Exercise instructions:
From the line containing "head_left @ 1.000" through the last line of the entries, output the text exactly. Pictures stay out.
** Supplied information follows **
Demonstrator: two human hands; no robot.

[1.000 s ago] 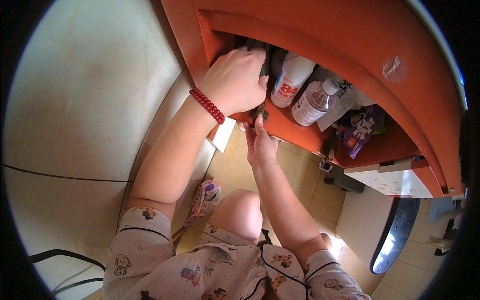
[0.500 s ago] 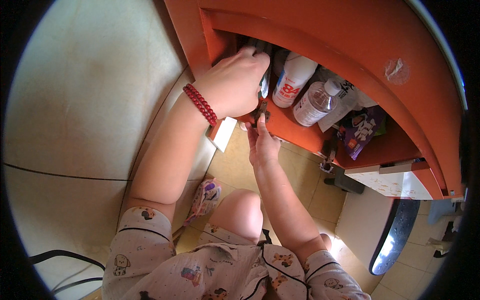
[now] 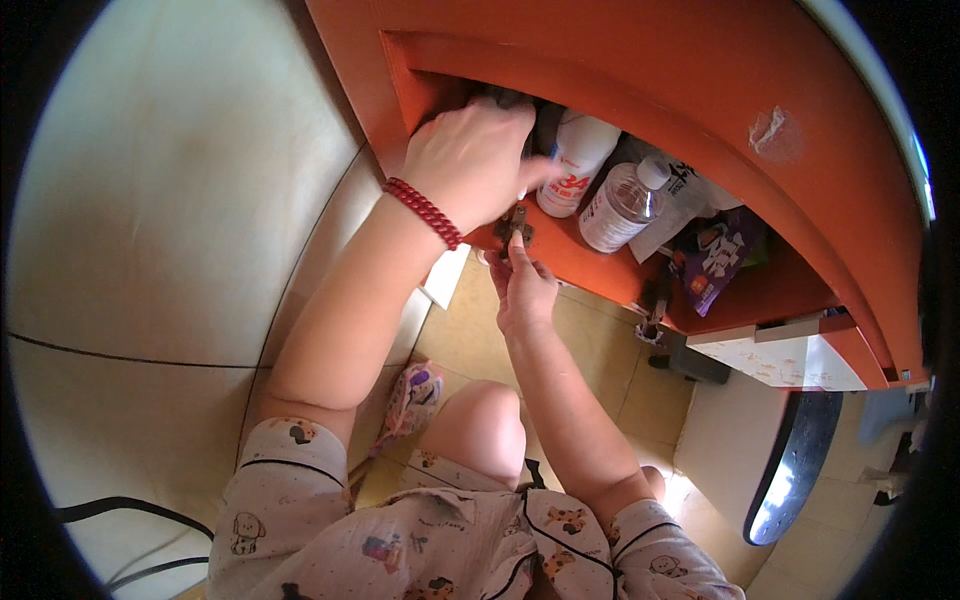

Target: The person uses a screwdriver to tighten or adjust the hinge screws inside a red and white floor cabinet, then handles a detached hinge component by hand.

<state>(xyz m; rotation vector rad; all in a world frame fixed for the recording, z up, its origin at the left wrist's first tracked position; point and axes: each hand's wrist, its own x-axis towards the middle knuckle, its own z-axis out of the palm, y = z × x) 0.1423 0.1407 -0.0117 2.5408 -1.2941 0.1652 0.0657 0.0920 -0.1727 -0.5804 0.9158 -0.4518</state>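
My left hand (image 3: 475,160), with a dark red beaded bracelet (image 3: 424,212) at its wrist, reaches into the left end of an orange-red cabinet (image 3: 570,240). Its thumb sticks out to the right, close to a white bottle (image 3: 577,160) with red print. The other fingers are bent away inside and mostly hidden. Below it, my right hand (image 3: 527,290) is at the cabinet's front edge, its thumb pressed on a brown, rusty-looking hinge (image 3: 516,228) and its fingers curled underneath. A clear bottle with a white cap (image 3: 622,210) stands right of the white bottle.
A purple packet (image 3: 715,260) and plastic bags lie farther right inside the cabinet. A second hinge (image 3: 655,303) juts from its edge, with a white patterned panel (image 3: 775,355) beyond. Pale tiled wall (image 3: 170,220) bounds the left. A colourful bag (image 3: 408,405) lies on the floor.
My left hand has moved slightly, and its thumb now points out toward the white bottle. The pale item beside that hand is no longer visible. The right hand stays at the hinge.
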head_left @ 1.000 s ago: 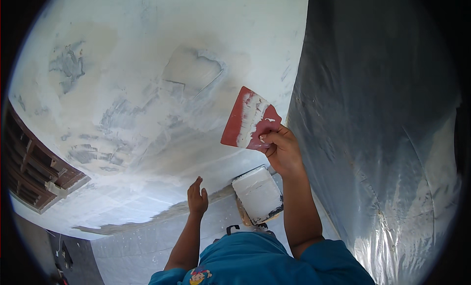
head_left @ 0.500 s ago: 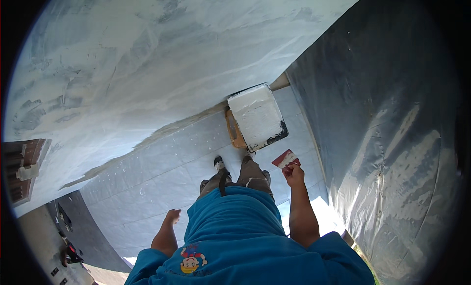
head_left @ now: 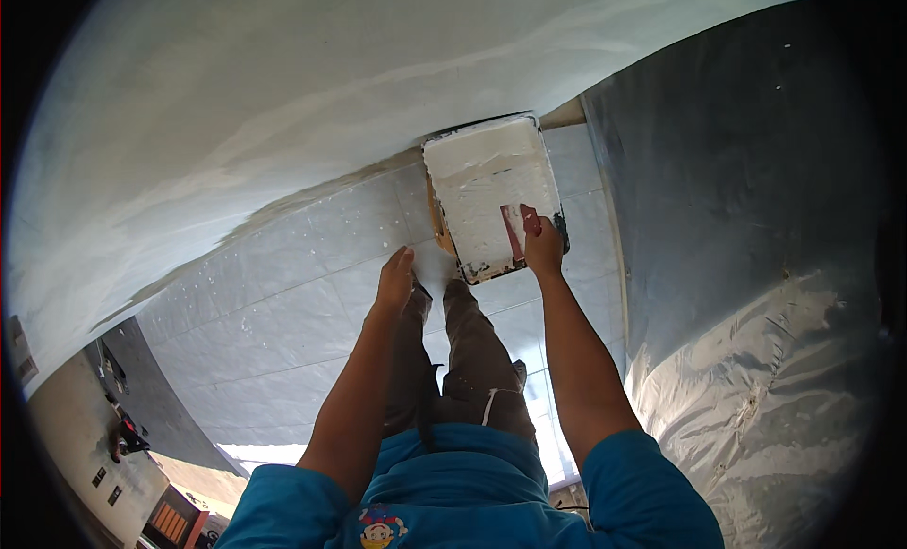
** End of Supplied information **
Exercise result:
head_left @ 1.000 s ago: 
head_left @ 0.500 s ago: 
head_left @ now: 

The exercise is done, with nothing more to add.